Two sectors continued to shine. The medical industry continued to forge gains, picking up an additional $59 million in exports for the quarter. However, this occurred in October and November; it, too, suffered losses in December. The agricultural sector grew by 48% to $230 million as the state sold significant amounts of soybeans overseas (along with the usual cotton) for the first time in years.

Exports to Canada fell by more than $200 million. To a degree this reflects the continuing problems experienced by the state's automotive sector exporters. But this quarter, their difficulties were joined by problems in the computer and electronics industry. Video games and laptops suffered large declines in sales. So did TVs and other television equipment. These losses more than outweighed the state's strong DVD exports north of the border.

Mexico turned in better numbers, as Tennessee exports grew from $611 million to $659 million in its second-largest market. The gains were almost entirely due to a large increase in the export of motor vehicle parts, though this was to a degree counterbalanced by a big loss in automotive aluminum plating. Mexico was also one of biggest markets for soybeans ($14 million).
Elsewhere, some of the best gains occurred in Japan. Medical instruments and orthopedic exports combined for nearly $100 million in exports and account for most of the $43 million in increased sales to Japan. A third medical sector, pharmaceuticals, was also strong, quintupling its Japanese sales for the quarter. Recent news of the collapse of Japan's own exports (down over 40% thus far in 2009) suggests that next quarter's Tennessee exports to this market are likely to be down very sharply, however.

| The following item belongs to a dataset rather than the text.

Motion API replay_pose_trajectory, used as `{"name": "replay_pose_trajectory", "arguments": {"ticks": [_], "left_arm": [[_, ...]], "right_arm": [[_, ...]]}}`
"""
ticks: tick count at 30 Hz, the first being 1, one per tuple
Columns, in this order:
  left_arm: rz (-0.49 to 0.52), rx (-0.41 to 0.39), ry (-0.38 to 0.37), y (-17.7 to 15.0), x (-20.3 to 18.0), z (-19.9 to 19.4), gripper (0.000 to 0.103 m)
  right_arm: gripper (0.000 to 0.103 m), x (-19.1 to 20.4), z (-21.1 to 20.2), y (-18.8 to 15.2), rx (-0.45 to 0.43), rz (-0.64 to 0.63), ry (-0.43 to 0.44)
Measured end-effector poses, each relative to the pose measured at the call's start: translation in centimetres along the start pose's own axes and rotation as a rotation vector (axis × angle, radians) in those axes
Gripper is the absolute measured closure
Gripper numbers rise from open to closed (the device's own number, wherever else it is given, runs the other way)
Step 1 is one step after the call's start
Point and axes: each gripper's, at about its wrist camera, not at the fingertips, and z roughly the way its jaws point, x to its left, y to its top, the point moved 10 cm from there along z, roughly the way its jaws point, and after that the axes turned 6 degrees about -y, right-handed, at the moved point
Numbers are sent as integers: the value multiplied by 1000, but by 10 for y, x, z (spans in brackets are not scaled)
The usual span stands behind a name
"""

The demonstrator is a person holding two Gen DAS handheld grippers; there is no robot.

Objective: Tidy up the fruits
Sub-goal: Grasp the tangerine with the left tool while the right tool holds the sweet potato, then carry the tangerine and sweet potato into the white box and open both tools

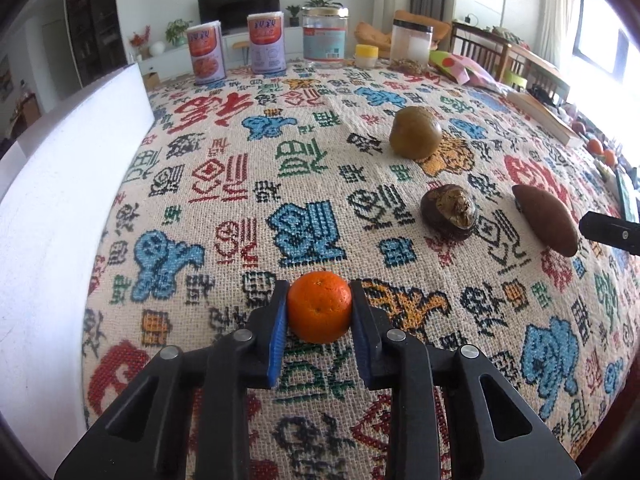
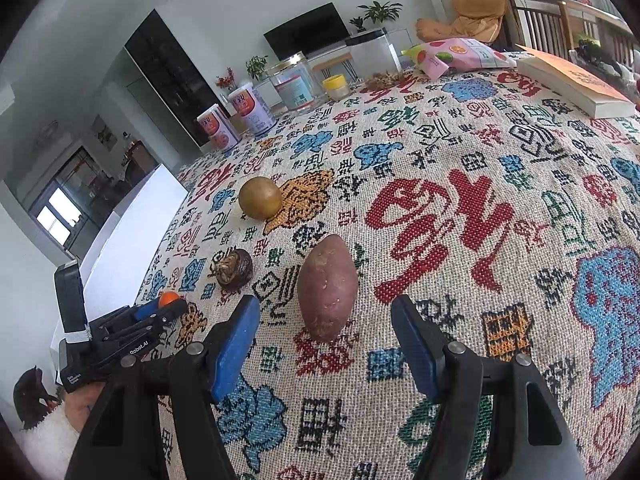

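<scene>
My left gripper (image 1: pixel 319 307) is shut on a small orange (image 1: pixel 319 306) that rests on the patterned tablecloth (image 1: pixel 248 208); both blue pads press its sides. From the right wrist view the left gripper (image 2: pixel 168 304) shows at the lower left with the orange (image 2: pixel 169 298) between its tips. My right gripper (image 2: pixel 325 320) stands open, its blue pads apart on either side of the near end of a reddish sweet potato (image 2: pixel 327 286), without touching it. A dark brown wrinkled fruit (image 1: pixel 449 212) (image 2: pixel 234 270) and a round olive-green fruit (image 1: pixel 416 132) (image 2: pixel 260 198) lie further back. The sweet potato (image 1: pixel 546 218) sits at the right, by a black tip of the right gripper.
Along the far edge stand two printed cans (image 1: pixel 206 52), a glass jar (image 1: pixel 325 38), a yellow-lidded pot (image 1: pixel 366 56) and a snack bag (image 2: pixel 460 56). A book (image 2: pixel 576 84) lies at the far right. A white board (image 1: pixel 60 184) borders the table's left side.
</scene>
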Motion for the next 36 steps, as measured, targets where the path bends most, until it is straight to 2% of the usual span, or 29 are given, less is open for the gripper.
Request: {"name": "replay_pose_trajectory", "arguments": {"ticks": [4, 5, 6, 7, 9, 11, 14, 18, 21, 23, 25, 27, 31, 33, 36], "left_arm": [[-41, -35, -43, 6, -2, -28, 75], [-52, -47, -56, 9, -2, -38, 75], [-68, -59, -72, 12, -2, -48, 75], [-88, -69, -91, 14, -1, -60, 75], [-140, -80, -133, 17, 3, -82, 75], [-202, -80, -186, 16, 7, -105, 75], [-271, -97, -259, 18, 12, -146, 75], [-322, -166, -277, 29, 40, -204, 75], [-367, -228, -203, 34, 85, -235, 75], [-402, -248, -103, 32, 125, -243, 75], [-460, -235, -15, 21, 169, -241, 75], [-519, -186, 76, 2, 211, -228, 75], [-604, -99, 225, -39, 272, -201, 75], [-630, -76, 259, -57, 287, -195, 74], [-638, -61, 286, -70, 295, -188, 73]], "right_arm": [[35, 17, 36, 5, 130, -98, -122], [40, 17, 45, 5, 162, -116, -161], [57, 14, 53, 3, 207, -142, -220], [63, 10, 56, 0, 241, -176, -268], [63, 10, 55, -3, 251, -197, -266], [63, 9, 45, -6, 246, -134, -184], [63, 19, 18, -5, 201, 23, 14], [63, 72, -24, 10, 153, 107, 281], [63, 144, -44, 25, 138, 86, 451], [63, 200, -51, 31, 137, 34, 534], [63, 265, -52, 30, 155, -28, 618], [63, 325, -44, 22, 182, -109, 666], [63, 423, -4, -17, 239, -275, 662], [63, 452, 22, -38, 260, -347, 617], [63, 475, 49, -62, 276, -411, 558]]}}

Exports to most "emerging market" nations were down, sometimes substantially. The two exceptions were Brazil and China. Sales to Brazil were up 40% and involved a variety of industries including computers, medical instruments, and line telephony. Exports to China grew by almost a quarter (to $344 million). The major reason was agriculture. Cotton and soybeans combined for more than $80 million in new exports. Artificial filament sales were also up strongly. As with Japan, the steep fall in Chinese exports does not bode well for continuing gains by these industries.

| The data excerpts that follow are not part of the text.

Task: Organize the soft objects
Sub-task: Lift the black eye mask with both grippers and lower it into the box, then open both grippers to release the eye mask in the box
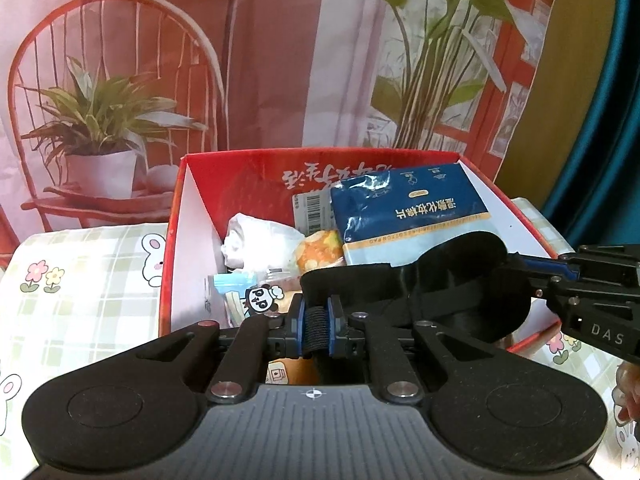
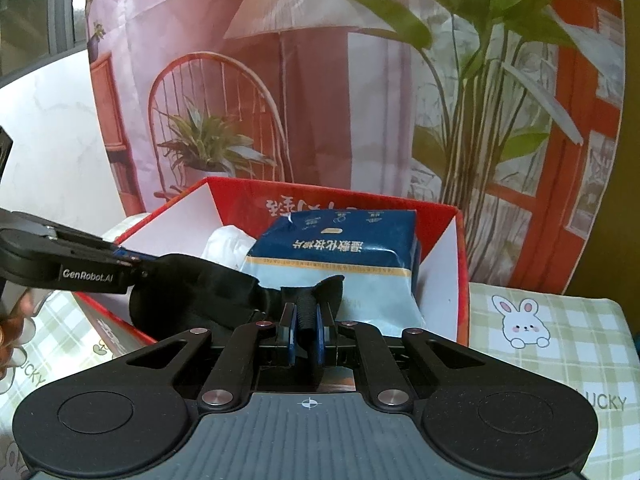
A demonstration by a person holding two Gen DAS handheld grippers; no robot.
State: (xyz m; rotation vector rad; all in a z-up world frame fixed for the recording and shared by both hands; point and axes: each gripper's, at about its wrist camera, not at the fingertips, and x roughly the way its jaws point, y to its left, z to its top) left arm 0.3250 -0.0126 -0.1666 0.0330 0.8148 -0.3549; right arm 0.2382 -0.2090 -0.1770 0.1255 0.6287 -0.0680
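Observation:
A black sleep mask (image 1: 460,280) (image 2: 192,284) hangs stretched between both grippers over an open red box (image 1: 320,156) (image 2: 332,192). My left gripper (image 1: 318,320) is shut on its ribbed black strap, and it enters the right wrist view from the left (image 2: 138,258). My right gripper (image 2: 308,320) is shut on the mask's other end, and it reaches in from the right (image 1: 518,262) in the left wrist view. Under the mask the box holds a blue cotton-pad pack (image 1: 408,212) (image 2: 340,248), a crumpled white item (image 1: 260,240) (image 2: 226,244) and an orange-yellow soft piece (image 1: 320,252).
A panda-printed packet (image 1: 260,298) lies at the box's near left. The box stands on a green plaid cloth with rabbits (image 1: 80,280) (image 2: 552,340). Behind it hangs a printed backdrop of a chair and plants (image 1: 280,60). A person's hand (image 2: 12,332) shows at the left edge.

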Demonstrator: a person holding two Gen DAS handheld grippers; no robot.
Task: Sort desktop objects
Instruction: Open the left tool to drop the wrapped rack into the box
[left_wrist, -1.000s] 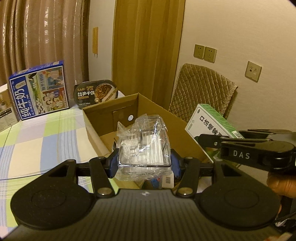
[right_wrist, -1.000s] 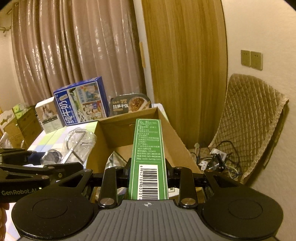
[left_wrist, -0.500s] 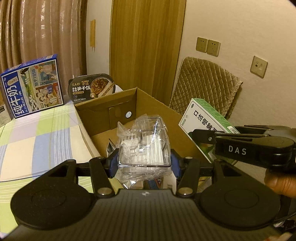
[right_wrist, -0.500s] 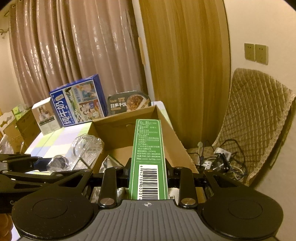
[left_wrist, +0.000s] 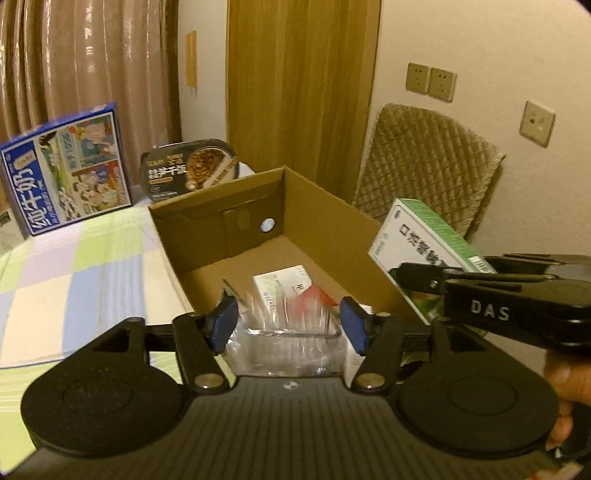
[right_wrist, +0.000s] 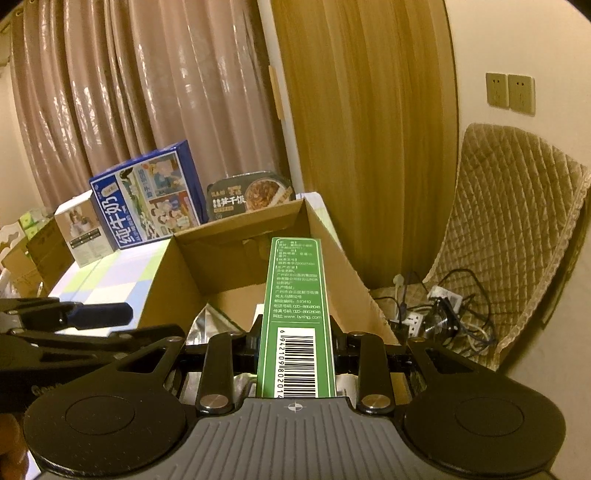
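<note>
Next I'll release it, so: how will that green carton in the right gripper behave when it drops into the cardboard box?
The green carton looks stiff and probably light. Long and narrow, it would likely tip flat in the cardboard box, not roll.

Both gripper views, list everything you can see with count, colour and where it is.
cardboard box: one, brown, open, on the table edge
clear plastic container: one, transparent, blurred, below the left gripper's parted pads, over the box
green carton: one, green and white, clamped in the right gripper above the box
small white packet: one, white and red, on the box floor
milk box: one, blue, upright at the table's back
meal tray: one, black, leaning behind the box
tablecloth: one, checked pastel
chair cushion: one, tan, quilted
left gripper: black, blue pads, just opened
right gripper: black
</note>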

Across the rest of the developing world, the export picture was pretty bleak: Argentina down by a third, South Korea a quarter, Malaysia 40%, Taiwan 40%. You get the picture. Total state exports to Southeast Asia were off more than 20%. Electronics and various chemicals bore the brunt of these losses. The Middle East was a bit of an exception due to extremely strong automotive exports during October. However, the next two months clawed back more than 80% of that gain, leaving the state barely in the black for the quarter.

Tennessee exports to Europe did not suffer reverses of that magnitude. However, losses were the order of the day. Though the state eked out a $3 million gain in the U.K. (1.25%), its exports to the entire European Union fell by just over $100 million. The timeline was the same: a weak $10 million gain in October was followed by a sizable $30 million loss in November and then a steep loss of $80 million in December. Not all industries suffered. The medical instrument and pharmaceutical industries had good quarters. The former's exports grew by $50 million. But auto parts (mostly to Spain), chemical exports, and scrap metal sales fell substantially. There was also some shifting within Europe. Exports to France and Germany were off more than $30 million each, and sales to both Spain and Italy fell by more than $20 million. Belgium, however, the site of most of the medical instrument export gains, increased its purchases of Tennessee goods by about $30 million.

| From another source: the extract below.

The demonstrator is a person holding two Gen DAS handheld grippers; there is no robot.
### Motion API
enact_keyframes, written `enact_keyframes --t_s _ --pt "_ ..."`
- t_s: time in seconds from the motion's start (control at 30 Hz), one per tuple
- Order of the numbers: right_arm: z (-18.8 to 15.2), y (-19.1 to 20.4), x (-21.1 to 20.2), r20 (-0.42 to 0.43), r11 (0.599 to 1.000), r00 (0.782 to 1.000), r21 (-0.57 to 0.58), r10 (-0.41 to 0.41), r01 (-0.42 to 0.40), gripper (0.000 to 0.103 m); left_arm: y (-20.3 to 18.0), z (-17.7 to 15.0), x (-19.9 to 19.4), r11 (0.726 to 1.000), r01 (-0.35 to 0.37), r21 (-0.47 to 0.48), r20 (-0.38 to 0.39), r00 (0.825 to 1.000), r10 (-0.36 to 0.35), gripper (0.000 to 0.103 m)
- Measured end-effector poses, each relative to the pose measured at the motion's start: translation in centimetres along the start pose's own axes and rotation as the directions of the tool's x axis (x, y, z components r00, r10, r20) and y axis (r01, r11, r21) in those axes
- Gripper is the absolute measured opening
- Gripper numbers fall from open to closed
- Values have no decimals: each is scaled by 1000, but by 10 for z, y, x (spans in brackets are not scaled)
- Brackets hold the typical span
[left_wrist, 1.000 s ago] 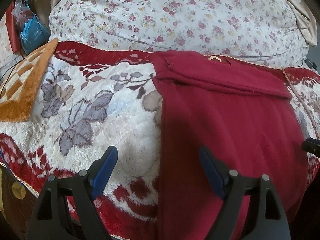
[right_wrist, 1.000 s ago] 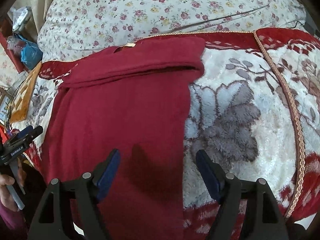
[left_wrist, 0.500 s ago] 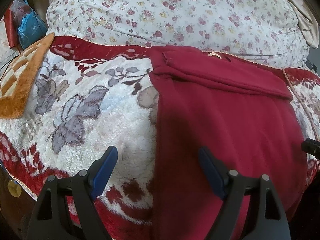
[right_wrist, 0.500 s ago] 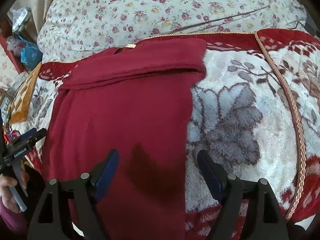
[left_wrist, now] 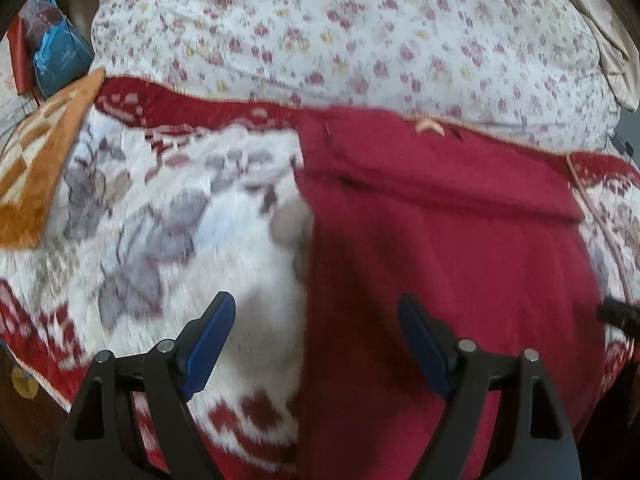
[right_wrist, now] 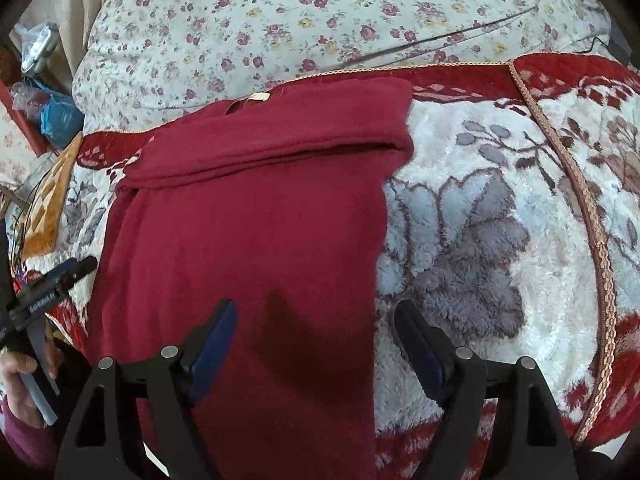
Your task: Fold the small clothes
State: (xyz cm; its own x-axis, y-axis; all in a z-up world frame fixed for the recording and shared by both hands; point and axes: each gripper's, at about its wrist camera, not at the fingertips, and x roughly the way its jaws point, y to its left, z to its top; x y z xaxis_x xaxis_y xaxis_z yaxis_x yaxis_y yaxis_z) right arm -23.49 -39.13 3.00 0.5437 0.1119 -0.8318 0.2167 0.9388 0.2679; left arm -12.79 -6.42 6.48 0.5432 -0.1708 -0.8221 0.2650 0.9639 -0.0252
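Note:
A dark red garment (left_wrist: 440,264) lies flat on a plush red-and-white floral blanket (left_wrist: 168,216), its sleeves folded across the top and a small tan label at the neck. My left gripper (left_wrist: 316,320) is open and empty, hovering over the garment's left edge near the hem. In the right wrist view the same garment (right_wrist: 248,240) fills the left-centre. My right gripper (right_wrist: 314,320) is open and empty, straddling the garment's right edge near the hem. The left gripper's tip (right_wrist: 60,276) shows at the far left there.
A flowered white duvet (right_wrist: 320,12) is piled behind the garment. An orange patterned cushion (left_wrist: 36,160) and a blue bag (left_wrist: 56,60) sit at the far left. The blanket's braided trim (right_wrist: 596,216) runs down the right side. The bed's front edge is just below both grippers.
Both grippers have edged slightly forward and down toward the garment's lower corners. The left view is now motion-blurred. Both jaws have stayed open; the garment has not moved.

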Motion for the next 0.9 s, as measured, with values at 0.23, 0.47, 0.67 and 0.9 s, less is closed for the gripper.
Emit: enact_keyframes --t_s 0.23,0.47,0.67,0.9 --pt "-2 -5 5 -15 1000 1000 16 10 -10 86 10 63 19 997 41 -58 23 999 -40 82" --pt "-2 -16 6 -23 998 999 61 29 -27 86 1 103 69 995 62 -73 -46 997 -65 70" --pt "0 -20 6 -22 997 999 76 34 -33 86 -17 113 102 999 49 -11 -129 990 -50 14" --pt "1 -21 6 -15 996 999 84 40 -38 86 4 118 89 993 97 -60 -81 991 -102 10"
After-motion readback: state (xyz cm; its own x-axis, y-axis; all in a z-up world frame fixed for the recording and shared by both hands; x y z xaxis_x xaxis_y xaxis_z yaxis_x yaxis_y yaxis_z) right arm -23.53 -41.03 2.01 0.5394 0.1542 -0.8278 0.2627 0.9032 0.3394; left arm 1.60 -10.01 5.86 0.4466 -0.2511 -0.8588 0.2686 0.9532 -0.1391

One can't look forward to 2009's numbers without some trepidation. Most of Tennessee's foreign markets are faring even worse than the American economy, and many of the major products Tennessee sells abroad are materials or components for manufactured goods, the sector bearing the brunt of the current economic contraction. Perhaps we should be grateful that at this point many of Tennessee's larger, developed markets appear to be contracting but not collapsing.